*ASSIGNMENT*
All the records below must be returned exactly as they stand.
BEGIN SOURCE MATERIAL
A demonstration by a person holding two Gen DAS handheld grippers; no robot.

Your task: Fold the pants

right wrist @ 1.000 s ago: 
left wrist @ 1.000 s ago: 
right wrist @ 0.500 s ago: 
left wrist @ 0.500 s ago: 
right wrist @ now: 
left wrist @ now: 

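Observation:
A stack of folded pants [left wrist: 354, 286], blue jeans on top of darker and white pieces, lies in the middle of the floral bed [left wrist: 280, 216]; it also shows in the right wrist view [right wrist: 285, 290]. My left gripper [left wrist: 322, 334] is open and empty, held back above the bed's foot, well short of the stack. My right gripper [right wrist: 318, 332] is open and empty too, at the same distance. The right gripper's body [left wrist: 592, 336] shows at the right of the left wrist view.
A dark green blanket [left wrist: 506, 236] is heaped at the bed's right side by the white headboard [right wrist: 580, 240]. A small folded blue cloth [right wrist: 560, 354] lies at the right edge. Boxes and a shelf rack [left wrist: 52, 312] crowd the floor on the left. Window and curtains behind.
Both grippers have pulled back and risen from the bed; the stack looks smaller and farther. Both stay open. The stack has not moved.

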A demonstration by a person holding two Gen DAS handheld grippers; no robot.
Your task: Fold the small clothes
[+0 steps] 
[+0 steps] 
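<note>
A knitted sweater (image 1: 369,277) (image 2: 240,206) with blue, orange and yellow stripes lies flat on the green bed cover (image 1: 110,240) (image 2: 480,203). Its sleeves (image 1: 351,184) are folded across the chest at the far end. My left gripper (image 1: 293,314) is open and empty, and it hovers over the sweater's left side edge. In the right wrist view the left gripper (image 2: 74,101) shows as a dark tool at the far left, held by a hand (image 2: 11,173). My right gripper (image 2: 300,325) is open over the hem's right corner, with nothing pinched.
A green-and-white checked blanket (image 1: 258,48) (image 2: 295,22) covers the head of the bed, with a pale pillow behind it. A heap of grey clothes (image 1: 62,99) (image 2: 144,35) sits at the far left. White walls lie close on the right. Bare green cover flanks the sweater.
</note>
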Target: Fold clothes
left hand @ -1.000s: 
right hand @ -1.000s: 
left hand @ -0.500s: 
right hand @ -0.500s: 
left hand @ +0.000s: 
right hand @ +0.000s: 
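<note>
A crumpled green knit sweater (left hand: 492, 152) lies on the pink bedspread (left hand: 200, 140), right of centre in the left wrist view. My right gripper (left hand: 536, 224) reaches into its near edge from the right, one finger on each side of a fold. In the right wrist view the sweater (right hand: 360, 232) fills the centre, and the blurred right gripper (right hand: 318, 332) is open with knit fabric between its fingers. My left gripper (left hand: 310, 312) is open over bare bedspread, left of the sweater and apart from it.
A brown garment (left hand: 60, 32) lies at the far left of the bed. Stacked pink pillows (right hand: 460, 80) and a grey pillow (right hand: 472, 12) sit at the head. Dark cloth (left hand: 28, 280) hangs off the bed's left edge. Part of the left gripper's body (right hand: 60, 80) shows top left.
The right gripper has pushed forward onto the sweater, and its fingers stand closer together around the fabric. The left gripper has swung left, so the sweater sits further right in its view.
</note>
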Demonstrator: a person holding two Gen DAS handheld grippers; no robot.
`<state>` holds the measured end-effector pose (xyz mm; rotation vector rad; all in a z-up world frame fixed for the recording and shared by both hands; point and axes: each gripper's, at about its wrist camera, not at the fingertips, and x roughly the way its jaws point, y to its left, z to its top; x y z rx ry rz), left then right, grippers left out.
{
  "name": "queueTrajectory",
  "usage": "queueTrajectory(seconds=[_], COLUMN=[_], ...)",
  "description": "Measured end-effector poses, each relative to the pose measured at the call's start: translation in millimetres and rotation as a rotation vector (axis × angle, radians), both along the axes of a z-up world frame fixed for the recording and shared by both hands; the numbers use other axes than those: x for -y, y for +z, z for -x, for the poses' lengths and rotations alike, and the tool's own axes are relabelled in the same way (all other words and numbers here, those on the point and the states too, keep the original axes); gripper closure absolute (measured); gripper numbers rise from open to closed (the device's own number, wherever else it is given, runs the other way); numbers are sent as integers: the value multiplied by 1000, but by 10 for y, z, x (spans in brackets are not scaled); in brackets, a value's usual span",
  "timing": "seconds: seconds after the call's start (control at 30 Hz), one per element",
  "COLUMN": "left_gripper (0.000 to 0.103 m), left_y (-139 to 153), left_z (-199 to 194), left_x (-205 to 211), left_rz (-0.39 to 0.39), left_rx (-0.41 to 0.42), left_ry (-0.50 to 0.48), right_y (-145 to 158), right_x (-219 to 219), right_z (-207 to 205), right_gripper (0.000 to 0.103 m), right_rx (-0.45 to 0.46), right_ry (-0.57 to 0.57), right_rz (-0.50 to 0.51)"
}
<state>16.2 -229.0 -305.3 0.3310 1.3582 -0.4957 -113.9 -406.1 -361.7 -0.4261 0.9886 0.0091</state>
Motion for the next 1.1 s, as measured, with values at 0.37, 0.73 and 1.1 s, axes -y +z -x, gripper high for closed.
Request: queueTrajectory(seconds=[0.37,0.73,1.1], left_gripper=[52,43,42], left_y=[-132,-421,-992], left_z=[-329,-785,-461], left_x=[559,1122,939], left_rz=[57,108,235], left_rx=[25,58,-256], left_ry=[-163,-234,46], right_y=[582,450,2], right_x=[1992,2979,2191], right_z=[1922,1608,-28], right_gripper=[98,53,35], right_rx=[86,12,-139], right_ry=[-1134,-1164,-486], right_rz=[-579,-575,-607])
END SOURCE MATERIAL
*EXERCISE RESULT*
A demonstration by a person holding two Gen DAS handheld grippers; no robot.

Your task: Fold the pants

right wrist @ 1.000 s ago: 
left wrist @ 1.000 s ago: 
right wrist @ 0.500 s ago: 
left wrist @ 0.500 s ago: 
right wrist @ now: 
left wrist @ now: 

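Observation:
A stack of folded pants [left wrist: 354, 286], blue jeans on top of darker and white pieces, lies in the middle of the floral bed [left wrist: 280, 216]; it also shows in the right wrist view [right wrist: 285, 290]. My left gripper [left wrist: 322, 334] is open and empty, held back above the bed's foot, well short of the stack. My right gripper [right wrist: 318, 332] is open and empty too, at the same distance. The right gripper's body [left wrist: 592, 336] shows at the right of the left wrist view.
A dark green blanket [left wrist: 506, 236] is heaped at the bed's right side by the white headboard [right wrist: 580, 240]. A small folded blue cloth [right wrist: 560, 354] lies at the right edge. Boxes and a shelf rack [left wrist: 52, 312] crowd the floor on the left. Window and curtains behind.
Both grippers have pulled back and risen from the bed; the stack looks smaller and farther. Both stay open. The stack has not moved.
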
A demonstration by a person holding two Gen DAS handheld grippers; no robot.
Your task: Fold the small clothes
[+0 steps] 
[+0 steps] 
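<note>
A knitted sweater (image 1: 369,277) (image 2: 240,206) with blue, orange and yellow stripes lies flat on the green bed cover (image 1: 110,240) (image 2: 480,203). Its sleeves (image 1: 351,184) are folded across the chest at the far end. My left gripper (image 1: 293,314) is open and empty, and it hovers over the sweater's left side edge. In the right wrist view the left gripper (image 2: 74,101) shows as a dark tool at the far left, held by a hand (image 2: 11,173). My right gripper (image 2: 300,325) is open over the hem's right corner, with nothing pinched.
A green-and-white checked blanket (image 1: 258,48) (image 2: 295,22) covers the head of the bed, with a pale pillow behind it. A heap of grey clothes (image 1: 62,99) (image 2: 144,35) sits at the far left. White walls lie close on the right. Bare green cover flanks the sweater.
</note>
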Target: Fold clothes
left hand @ -1.000s: 
right hand @ -1.000s: 
left hand @ -0.500s: 
right hand @ -0.500s: 
left hand @ +0.000s: 
right hand @ +0.000s: 
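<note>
A crumpled green knit sweater (left hand: 492, 152) lies on the pink bedspread (left hand: 200, 140), right of centre in the left wrist view. My right gripper (left hand: 536, 224) reaches into its near edge from the right, one finger on each side of a fold. In the right wrist view the sweater (right hand: 360, 232) fills the centre, and the blurred right gripper (right hand: 318, 332) is open with knit fabric between its fingers. My left gripper (left hand: 310, 312) is open over bare bedspread, left of the sweater and apart from it.
A brown garment (left hand: 60, 32) lies at the far left of the bed. Stacked pink pillows (right hand: 460, 80) and a grey pillow (right hand: 472, 12) sit at the head. Dark cloth (left hand: 28, 280) hangs off the bed's left edge. Part of the left gripper's body (right hand: 60, 80) shows top left.
The right gripper has pushed forward onto the sweater, and its fingers stand closer together around the fabric. The left gripper has swung left, so the sweater sits further right in its view.
</note>
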Demonstrator: a person holding two Gen DAS handheld grippers; no robot.
`<state>` holds the measured end-effector pose (xyz mm; rotation vector rad; all in a z-up world frame fixed for the recording and shared by both hands; point and axes: each gripper's, at about its wrist camera, not at the fingertips, and x roughly the way its jaws point, y to its left, z to its top; x y z rx ry rz), left then right, grippers left out.
{
  "name": "queueTrajectory",
  "usage": "queueTrajectory(seconds=[_], COLUMN=[_], ...)",
  "description": "Measured end-effector poses, each relative to the pose measured at the call's start: translation in millimetres and rotation as a rotation vector (axis × angle, radians), both along the axes of a z-up world frame fixed for the recording and shared by both hands; the numbers use other axes than those: x for -y, y for +z, z for -x, for the poses' lengths and rotations alike, and the tool's own axes are relabelled in the same way (all other words and numbers here, those on the point and the states too, keep the original axes); gripper closure absolute (measured); gripper numbers rise from open to closed (the device's own number, wherever else it is given, runs the other way); numbers are sent as integers: the value multiplied by 1000, but by 10 for y, z, x (spans in brackets are not scaled); in brackets, a value's usual span",
  "timing": "seconds: seconds after the call's start (control at 30 Hz), one per element",
  "COLUMN": "left_gripper (0.000 to 0.103 m), left_y (-139 to 153), left_z (-199 to 194), left_x (-205 to 211), left_rz (-0.39 to 0.39), left_rx (-0.41 to 0.42), left_ry (-0.50 to 0.48), right_y (-145 to 158), right_x (-219 to 219), right_z (-207 to 205), right_gripper (0.000 to 0.103 m), right_rx (-0.45 to 0.46), right_ry (-0.57 to 0.57), right_rz (-0.50 to 0.51)"
}
<state>16.2 -229.0 -305.3 0.3310 1.3582 -0.4957 -113.9 -406.1 -361.7 -0.4261 0.9886 0.0091</state>
Motion for the next 1.1 s, as measured, with values at 0.37, 0.73 and 1.1 s, axes -y +z -x, gripper high for closed.
Request: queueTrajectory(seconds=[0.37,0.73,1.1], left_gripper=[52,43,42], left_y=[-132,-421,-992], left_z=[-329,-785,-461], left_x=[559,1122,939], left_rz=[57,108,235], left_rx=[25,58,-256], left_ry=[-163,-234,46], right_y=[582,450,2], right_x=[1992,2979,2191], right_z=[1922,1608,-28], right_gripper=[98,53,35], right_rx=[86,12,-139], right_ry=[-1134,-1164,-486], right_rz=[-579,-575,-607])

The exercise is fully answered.